Vordering tot tussenkomst en voeging in kort geding met betrekking tot aandelenoverdracht en notariële medewerking

In deze zaak, die zich afspeelt in het kader van een kort geding, vordert Edelweiss Beheer B.V. om als voegende partij te worden toegelaten in een geschil tussen Leentje Beheer B.V. en MHK Notarissen B.V. De achtergrond van het geschil betreft een aandelenoverdracht van Leentje aan een derde partij, Willie Beheer B.V., waarbij Edelweiss, als mede-aandeelhouder, zich zorgen maakt over de naleving van de blokkeringsregeling en de aanbiedingsplicht zoals vastgelegd in de statuten van de vennootschap V&W Montage B.V. en de aandeelhoudersovereenkomst. De voorzieningenrechter heeft op 30 maart 2021 geoordeeld dat Edelweiss voldoende belang heeft bij de procedure en heeft haar toegelaten als voegende partij aan de zijde van MHK en de notaris. De voorzieningenrechter heeft tevens geoordeeld dat de vordering van Leentje om MHK en de notaris te veroordelen tot medewerking aan de aandelenoverdracht toewijsbaar is, omdat er geen gegronde redenen zijn om de notaris te weigeren zijn diensten te verlenen. De voorzieningenrechter heeft de proceskosten gecompenseerd, zodat iedere partij de eigen kosten draagt. Dit vonnis is gewezen door mr. G.J. Krens en openbaar uitgesproken op 30 maart 2021.

Uitspraak

vonnis

RECHTBANK LIMBURG

Burgerlijk recht
Zittingsplaats Roermond
Zaaknummer / rolnummer: C/03/288707 / KG ZA 21-70
Vonnis in kort geding van 30 maart 2021
in de zaak van
de besloten vennootschap met beperkte aansprakelijkheid
LEENTJE BEHEER B.V.,
statutair gevestigd te Ittervoort en kantoorhoudende te Neeritter,
eiseres,
advocaten: mrs. J.P.M. Dexters en M.M.M. Rooijen,
tegen
1. de besloten vennootschap met beperkte aansprakelijkheid
MHK NOTARISSEN B.V.,
gevestigd te Weert,
vertegenwoordigd door: de heer [naam gedaagde sub 2] , gedaagde sub 2,
2.
[naam gedaagde sub 2],
wonende te [woonplaats gedaagde sub 2] , kantoorhoudende te Weert,
procederend in persoon,
gedaagden,
en
3. de besloten vennootschap met beperkte aansprakelijkheid
EDELWEISS BEHEER B.V.,
gevestigd te Maaseik (België),
als gevoegde partij,
advocaat: mr.
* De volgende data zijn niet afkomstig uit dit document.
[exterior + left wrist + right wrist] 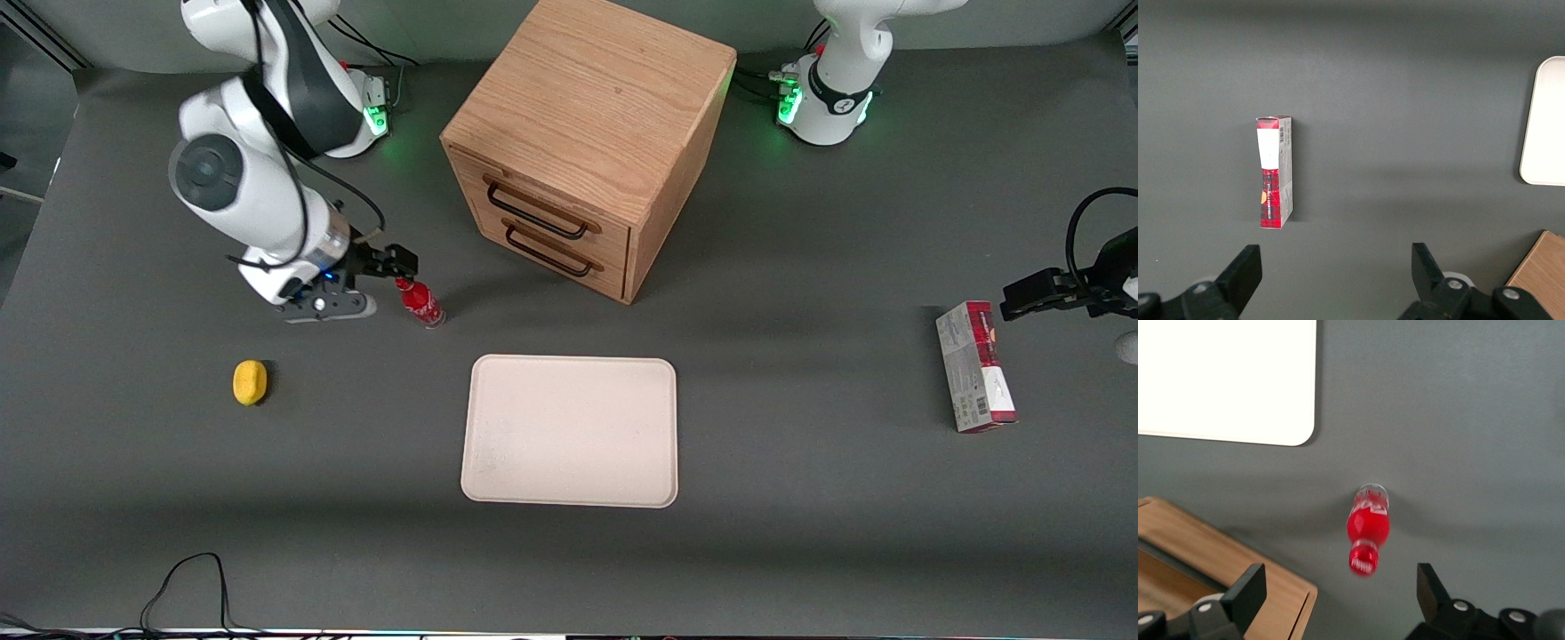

J.A. Bloo.
Partijen worden hierna Leentje, MHK, de notaris en Edelweiss genoemd.

1.De procedure

1.1.
Het verloop van de procedure blijkt uit:
  • de dagvaarding,
  • de incidentele conclusie tot interventie: tussenkomst / voeging,
  • de conclusie van antwoord in het incident,
  • de producties 1 tot en met 5 van de zijde van Edelweiss,
  • de mondelinge behandeling van 16 maart 2021.
1.2.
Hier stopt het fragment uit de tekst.